◆ Instructions for the task:
Below are some records. Reproduce them exactly from their first line through the line with "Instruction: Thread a", inclusive.

◆ Records from a data collection:
※ ※ ※

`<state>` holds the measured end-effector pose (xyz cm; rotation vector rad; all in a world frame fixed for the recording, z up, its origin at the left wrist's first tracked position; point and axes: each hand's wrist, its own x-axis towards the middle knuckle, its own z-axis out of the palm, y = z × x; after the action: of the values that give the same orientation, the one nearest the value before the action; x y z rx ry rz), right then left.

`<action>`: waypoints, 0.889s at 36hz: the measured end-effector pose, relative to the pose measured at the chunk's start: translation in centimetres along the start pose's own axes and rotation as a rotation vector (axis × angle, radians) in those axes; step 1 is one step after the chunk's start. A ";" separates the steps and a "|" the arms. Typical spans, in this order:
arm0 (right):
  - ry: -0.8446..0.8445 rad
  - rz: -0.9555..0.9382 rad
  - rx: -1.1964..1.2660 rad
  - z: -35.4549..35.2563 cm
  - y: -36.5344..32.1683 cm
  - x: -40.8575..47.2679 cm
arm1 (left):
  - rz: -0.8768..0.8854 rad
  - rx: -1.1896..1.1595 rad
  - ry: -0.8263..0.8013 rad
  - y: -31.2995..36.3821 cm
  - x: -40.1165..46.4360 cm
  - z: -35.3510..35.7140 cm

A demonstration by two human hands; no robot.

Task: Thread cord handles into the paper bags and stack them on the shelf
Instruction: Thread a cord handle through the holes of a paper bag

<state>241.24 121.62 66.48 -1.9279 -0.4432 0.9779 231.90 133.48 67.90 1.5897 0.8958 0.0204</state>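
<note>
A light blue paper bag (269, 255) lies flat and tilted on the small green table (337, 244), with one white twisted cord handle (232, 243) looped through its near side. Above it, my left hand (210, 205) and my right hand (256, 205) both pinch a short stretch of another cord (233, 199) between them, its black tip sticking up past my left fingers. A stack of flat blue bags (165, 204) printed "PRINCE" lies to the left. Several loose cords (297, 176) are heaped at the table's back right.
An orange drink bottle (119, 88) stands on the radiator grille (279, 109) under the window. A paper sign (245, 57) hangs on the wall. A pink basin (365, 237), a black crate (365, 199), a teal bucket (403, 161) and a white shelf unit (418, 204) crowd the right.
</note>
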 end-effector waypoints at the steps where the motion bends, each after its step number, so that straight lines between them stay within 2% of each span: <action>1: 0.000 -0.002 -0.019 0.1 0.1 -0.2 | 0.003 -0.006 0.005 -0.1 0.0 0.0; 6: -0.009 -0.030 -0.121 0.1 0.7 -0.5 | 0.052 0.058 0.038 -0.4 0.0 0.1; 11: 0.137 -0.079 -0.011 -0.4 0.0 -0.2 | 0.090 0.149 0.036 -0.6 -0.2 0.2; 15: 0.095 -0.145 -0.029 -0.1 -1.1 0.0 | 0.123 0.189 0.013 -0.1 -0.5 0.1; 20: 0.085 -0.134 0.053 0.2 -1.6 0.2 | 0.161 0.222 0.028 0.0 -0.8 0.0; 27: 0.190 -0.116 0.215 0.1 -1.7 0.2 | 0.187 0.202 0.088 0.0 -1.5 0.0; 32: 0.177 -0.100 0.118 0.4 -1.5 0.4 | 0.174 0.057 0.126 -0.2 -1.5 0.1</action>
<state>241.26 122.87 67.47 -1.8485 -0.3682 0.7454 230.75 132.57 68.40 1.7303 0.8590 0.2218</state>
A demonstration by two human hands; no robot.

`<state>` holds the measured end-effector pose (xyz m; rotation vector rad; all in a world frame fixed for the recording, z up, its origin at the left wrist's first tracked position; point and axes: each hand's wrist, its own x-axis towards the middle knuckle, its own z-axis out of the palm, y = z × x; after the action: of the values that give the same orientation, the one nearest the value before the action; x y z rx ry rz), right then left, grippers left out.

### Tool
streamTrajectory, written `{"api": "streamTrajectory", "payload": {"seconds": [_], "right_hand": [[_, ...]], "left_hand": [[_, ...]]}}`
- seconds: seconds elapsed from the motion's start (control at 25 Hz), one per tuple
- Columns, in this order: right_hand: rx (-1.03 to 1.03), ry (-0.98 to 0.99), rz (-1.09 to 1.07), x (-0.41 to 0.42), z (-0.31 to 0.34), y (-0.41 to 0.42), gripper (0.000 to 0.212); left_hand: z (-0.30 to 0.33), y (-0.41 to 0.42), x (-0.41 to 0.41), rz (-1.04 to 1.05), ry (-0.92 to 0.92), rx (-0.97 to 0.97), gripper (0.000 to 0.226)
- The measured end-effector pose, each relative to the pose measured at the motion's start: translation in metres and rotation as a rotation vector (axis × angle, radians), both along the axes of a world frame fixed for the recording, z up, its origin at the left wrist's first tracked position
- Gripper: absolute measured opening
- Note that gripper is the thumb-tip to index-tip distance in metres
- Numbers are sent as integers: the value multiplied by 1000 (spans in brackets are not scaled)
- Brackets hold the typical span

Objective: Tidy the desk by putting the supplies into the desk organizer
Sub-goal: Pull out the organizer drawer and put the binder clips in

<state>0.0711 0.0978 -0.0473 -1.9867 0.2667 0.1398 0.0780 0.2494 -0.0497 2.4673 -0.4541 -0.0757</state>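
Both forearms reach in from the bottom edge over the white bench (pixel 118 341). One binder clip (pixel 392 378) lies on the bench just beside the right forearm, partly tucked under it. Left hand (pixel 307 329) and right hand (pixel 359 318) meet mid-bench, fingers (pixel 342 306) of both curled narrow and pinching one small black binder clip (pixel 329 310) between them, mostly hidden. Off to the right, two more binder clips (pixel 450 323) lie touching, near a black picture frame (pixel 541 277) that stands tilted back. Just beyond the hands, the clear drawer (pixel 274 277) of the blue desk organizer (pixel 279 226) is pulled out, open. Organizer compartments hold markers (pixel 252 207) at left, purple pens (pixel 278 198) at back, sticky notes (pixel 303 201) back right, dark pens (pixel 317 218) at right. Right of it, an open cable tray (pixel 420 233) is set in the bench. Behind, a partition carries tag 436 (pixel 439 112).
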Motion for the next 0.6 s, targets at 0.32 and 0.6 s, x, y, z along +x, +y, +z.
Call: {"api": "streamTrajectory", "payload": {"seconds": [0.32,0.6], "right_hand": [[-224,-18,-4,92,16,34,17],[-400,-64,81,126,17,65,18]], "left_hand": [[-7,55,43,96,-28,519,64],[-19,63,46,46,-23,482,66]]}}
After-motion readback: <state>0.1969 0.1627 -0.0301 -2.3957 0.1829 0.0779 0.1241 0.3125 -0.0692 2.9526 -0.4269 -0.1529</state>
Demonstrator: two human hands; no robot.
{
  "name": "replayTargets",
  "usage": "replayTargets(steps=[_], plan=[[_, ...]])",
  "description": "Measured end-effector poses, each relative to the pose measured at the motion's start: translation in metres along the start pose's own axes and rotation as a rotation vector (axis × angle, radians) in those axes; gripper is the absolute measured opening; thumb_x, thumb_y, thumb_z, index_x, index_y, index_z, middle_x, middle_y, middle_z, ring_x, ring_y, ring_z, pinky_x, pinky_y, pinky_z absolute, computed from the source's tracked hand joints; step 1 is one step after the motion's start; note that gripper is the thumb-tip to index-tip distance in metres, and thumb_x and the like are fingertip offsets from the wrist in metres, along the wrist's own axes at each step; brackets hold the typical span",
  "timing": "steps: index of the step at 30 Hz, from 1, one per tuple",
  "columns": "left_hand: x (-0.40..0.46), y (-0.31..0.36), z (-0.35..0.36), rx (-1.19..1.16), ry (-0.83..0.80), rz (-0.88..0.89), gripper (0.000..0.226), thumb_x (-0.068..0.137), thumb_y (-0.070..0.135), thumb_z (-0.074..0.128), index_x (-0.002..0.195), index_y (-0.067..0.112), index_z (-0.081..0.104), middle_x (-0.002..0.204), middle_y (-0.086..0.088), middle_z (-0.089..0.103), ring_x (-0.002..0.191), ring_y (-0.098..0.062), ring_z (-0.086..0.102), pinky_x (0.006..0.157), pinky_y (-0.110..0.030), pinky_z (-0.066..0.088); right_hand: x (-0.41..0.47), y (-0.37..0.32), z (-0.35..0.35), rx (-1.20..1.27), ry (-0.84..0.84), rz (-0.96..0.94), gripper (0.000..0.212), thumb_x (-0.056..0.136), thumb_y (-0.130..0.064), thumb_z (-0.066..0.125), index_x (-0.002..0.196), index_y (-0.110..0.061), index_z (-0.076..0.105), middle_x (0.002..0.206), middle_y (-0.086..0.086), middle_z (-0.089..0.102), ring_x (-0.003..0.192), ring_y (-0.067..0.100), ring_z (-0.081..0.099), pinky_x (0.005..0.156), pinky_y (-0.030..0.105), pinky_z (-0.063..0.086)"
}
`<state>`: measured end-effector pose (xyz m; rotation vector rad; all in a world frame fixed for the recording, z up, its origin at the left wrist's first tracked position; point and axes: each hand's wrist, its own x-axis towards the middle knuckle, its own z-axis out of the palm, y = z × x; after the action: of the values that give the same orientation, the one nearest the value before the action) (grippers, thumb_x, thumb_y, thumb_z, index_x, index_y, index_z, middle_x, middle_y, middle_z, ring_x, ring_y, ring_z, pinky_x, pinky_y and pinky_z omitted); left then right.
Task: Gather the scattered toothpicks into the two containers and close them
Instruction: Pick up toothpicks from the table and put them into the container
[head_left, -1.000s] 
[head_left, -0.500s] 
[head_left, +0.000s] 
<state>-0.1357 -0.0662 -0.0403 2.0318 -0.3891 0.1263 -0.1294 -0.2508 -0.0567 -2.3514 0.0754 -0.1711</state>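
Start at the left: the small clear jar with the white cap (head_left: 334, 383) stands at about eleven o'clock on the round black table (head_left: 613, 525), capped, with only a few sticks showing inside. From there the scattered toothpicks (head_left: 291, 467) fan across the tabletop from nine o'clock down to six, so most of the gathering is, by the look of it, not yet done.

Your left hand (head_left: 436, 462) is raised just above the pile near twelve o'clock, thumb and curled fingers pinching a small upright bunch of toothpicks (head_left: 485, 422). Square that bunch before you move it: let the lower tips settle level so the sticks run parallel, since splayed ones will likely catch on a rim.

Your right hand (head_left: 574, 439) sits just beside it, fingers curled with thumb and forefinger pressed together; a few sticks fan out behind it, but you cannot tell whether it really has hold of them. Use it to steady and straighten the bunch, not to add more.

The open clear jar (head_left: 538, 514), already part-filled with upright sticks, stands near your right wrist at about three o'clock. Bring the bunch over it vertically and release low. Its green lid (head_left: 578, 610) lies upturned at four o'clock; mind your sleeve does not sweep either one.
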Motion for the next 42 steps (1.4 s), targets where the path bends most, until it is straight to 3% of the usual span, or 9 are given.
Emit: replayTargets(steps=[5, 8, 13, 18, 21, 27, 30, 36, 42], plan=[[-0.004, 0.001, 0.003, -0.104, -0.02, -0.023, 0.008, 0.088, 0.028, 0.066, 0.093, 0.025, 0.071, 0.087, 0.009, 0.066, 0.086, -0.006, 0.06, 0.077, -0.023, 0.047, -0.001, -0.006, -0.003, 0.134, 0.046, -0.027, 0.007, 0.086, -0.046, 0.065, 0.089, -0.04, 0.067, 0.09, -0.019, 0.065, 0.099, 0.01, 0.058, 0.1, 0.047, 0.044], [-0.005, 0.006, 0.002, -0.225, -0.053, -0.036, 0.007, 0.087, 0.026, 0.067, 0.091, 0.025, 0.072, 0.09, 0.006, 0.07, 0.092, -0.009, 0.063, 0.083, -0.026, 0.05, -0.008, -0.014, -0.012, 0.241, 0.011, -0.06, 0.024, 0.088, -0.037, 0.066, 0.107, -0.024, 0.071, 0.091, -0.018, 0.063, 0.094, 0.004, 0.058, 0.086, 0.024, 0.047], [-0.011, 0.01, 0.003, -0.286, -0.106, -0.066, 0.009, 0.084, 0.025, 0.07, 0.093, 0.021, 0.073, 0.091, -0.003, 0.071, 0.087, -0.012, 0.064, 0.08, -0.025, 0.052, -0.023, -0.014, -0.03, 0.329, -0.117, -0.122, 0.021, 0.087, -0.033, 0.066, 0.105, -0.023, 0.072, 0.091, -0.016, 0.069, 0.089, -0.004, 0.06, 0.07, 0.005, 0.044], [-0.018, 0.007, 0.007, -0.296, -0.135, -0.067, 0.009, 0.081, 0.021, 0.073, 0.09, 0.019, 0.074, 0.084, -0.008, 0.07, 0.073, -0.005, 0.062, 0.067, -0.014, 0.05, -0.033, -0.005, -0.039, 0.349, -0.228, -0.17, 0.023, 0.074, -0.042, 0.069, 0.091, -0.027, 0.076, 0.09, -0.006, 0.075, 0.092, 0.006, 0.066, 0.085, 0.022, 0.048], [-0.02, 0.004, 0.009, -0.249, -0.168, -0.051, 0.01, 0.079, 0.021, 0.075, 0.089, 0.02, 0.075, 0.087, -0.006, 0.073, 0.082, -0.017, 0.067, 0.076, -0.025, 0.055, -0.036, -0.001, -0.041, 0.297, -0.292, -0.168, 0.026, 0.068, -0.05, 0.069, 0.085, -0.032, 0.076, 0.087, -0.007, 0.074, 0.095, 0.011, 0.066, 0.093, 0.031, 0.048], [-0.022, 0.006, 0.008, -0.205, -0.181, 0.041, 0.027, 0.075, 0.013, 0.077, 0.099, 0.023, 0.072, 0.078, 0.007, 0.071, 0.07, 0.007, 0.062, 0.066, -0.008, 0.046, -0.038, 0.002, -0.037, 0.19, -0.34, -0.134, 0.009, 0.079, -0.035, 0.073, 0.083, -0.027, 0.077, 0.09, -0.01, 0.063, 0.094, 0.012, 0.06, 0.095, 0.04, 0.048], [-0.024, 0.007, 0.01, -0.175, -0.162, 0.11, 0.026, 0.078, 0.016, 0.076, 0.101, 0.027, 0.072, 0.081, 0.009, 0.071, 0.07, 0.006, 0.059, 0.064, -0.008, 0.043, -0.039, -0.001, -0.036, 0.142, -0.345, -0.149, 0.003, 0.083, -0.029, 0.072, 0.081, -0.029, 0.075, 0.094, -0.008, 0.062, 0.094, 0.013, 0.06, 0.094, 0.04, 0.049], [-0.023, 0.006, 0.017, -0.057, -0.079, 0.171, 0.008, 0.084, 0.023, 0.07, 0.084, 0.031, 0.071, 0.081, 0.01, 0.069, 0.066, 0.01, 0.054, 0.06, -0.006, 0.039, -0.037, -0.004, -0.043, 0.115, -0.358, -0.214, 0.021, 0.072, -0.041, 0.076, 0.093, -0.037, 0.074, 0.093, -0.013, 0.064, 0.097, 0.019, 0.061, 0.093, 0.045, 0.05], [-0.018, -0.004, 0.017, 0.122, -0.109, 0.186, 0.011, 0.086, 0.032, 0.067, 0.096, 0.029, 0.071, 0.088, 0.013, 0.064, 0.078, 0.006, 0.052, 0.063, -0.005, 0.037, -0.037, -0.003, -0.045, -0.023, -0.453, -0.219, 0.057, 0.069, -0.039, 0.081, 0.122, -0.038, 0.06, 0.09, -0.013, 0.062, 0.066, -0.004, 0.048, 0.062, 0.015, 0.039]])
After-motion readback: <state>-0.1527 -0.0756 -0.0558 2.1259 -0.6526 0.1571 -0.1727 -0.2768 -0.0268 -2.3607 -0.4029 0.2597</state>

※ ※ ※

◆ Task output:
`<state>` holds the measured end-effector pose (xyz cm; rotation vector rad; all in a world frame fixed for the recording, z up, its origin at the left wrist's first tracked position; point and axes: each hand's wrist, its own x-axis towards the middle knuckle, its own z-axis out of the palm, y = z × x; after the action: of the values that give the same orientation, the one nearest the value before the action; x y z rx ry rz), right then left.

`<action>`: waypoints, 0.889s at 36hz: the measured end-effector pose, relative to the pose measured at the chunk's start: translation in centimetres along the start pose's own axes and rotation as a rotation vector (axis × angle, radians) in those axes; step 1 is one step after the chunk's start. A ";" separates the steps and a "|" the arms. Typical spans, in this order:
arm0 (right):
  - ry: -0.8446..0.8445 rad
  - rz: -0.9555..0.9382 rad
  - rx: -1.1964..1.2660 rad
  - z: -35.4549..35.2563 cm
  - y: -36.5344..32.1683 cm
  - x: -40.8575..47.2679 cm
arm1 (left):
  - rz: -0.8768..0.8854 rad
  - rx: -1.1896..1.1595 rad
  - ry: -0.8263..0.8013 rad
  - y: -31.2995..36.3821 cm
  - x: -40.1165..46.4360 cm
  - z: -35.3510..35.7140 cm

A demonstration by two human hands; no robot.

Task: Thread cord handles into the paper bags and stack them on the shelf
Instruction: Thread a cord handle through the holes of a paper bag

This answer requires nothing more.